Another long day at work and little time after for music making means another iPad day. In the spirit of Jamuary, the show must go on. Today I further experimented with using Alexandernaut’s truly excellent plugin, Fugue Machine. But rather than using Speldosa or some other bright and plucky sounds or cello, which I’ve done already this month, I decided to go very slow, sparse, and somber, using three of the four Fugue Machine outputs to feed the Decidedly Decent Sampler with Flannel Piano, while the fourth output fed a second instance of Decent Sampler and The Quiet Choir by Joshua Meltzer (available free on Pianobook). I can’t wait to have the ability to use Fugue Machine with the modular.
I was short on time yesterday, so put together a reasonably simple patch on the iPad. This Jamuary I’m purposefully trying to use unfamiliar techniques with unfamiliar instruments, and that’s what yesterday was all about in the little time I had. But the patch turned out so beautifully that I wanted to take some time to explore its possibilities in the modular. My first thought was to try and use the Oxi One as a Midi > CV converter so that I might patch the outputs of the Alexandernaut Fugue Machine to something like the Synthesis Technology E370 or some other quad sound source. But despite spending the better part of three hours trying to figure it out,1 I still had achieved no progress and so abandoned the idea and decided to do the next best thing. To patch a more intentional version of Jamuary 2507 into the modular and run it through several effects and see if I couldn’t come up with something new.
The initial patch is the same. Fugue Machine feeds the Klevgrand Speldosa and Decidedly Decent Sampler software instruments in AUM. Yesterday those went to reverb and I called it a day. The patch was beautiful and full of promise. Today went much further. The outputs of both Speldosa and the Cello samples were sent from AUM, via the ES-9 outputs, to the AI Synthesis 018 Stereo Matrix Mixer so that they might be spread around the system to three different effects, shifted and morphed matrix style, and finally sent back to AUM before getting some reverb. Though I’m trying new techniques with new things, that doesn’t mean everything in a single patch, lest I become overwhelmed and frustrated.2 The effects I chose were the Venus Instruments Veno-Echo,3 Pladask Elektrisk Dradd brothers, and the Rossum Electro-Music Panharmonium. Speldosa and the cello samples were sent to the delay, with Speldosa only going to Panharmonium, while the cello only was initially sent to the Dradd(s), before adding the delay to the Dradd(s)’ input, slowly adding more, and allowing those higher pitched notes to be granular-ized and spread through the stereo field. The Dradd(s) really turned out to be the highlight, though the delay isn’t far behind. Panharmonium sounds nice, as it always does, but seemed to get lost when it wasn’t leveled as a prominent voice in the mix at a given moment.
I don’t use software very often. I’ve never recorded a piece of music using only software. Until today.

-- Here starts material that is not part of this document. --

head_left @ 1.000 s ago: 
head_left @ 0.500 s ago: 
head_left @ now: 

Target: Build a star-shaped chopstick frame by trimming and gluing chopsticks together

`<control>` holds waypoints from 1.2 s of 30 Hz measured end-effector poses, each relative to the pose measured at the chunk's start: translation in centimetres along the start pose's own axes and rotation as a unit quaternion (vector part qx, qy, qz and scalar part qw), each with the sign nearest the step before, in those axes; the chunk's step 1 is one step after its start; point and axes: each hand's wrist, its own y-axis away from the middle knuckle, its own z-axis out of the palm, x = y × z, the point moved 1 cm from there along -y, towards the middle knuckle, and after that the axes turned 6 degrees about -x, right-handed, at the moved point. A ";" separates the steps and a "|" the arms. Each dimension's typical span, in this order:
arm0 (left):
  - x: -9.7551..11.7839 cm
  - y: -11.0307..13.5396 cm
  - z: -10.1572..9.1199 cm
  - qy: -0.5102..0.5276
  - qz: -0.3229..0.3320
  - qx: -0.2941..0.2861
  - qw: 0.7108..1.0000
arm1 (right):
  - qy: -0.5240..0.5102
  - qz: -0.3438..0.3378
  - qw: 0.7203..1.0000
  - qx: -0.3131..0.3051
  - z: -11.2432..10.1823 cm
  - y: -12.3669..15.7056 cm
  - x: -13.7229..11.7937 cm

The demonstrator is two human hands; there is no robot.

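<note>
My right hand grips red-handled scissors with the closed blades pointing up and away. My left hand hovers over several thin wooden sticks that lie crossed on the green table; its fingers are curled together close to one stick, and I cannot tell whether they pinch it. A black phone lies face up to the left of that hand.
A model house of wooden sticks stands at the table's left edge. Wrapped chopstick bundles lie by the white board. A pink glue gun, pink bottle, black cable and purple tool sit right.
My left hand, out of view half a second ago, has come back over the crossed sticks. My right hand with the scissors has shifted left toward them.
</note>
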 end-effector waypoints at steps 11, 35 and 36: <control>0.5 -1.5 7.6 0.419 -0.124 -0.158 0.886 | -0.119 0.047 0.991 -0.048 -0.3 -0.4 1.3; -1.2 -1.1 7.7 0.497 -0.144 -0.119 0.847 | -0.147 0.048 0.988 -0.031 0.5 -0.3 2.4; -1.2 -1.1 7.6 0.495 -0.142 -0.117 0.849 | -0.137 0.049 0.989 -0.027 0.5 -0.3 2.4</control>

With work looming early, and the promise of a late evening, a full modular patch just isn’t in the cards today. So I decided to pull out the iPad and create…something. Though just a little bit of effort went into it, I’m supremely happy with the result.
The patch is simple. The Alexandernaut Fugue Machine, a wonderfully conceived four head interactive midi piano roll where each head can be sent in any direction, at any speed or octave, sent 3 channels of midi data to Klevgrand Speldosa, a beautiful music box plugin for iPad, while sending a fourth stream of midi data to Decent Sampler loaded with the DK Solo Cello Spurs sample pack. Both software instruments are sent to the Eventide BlackHole Reverb, and out.
It’s not a super low effort day, I needed to figure out how to do a few things, and come up with a quick and dirty improvisation, but it’s not a high effort day. Whatever effort, the result is wonderful; in the spirit of Olafur Arnalds. After eight modular recordings in six days I think I can forgive myself.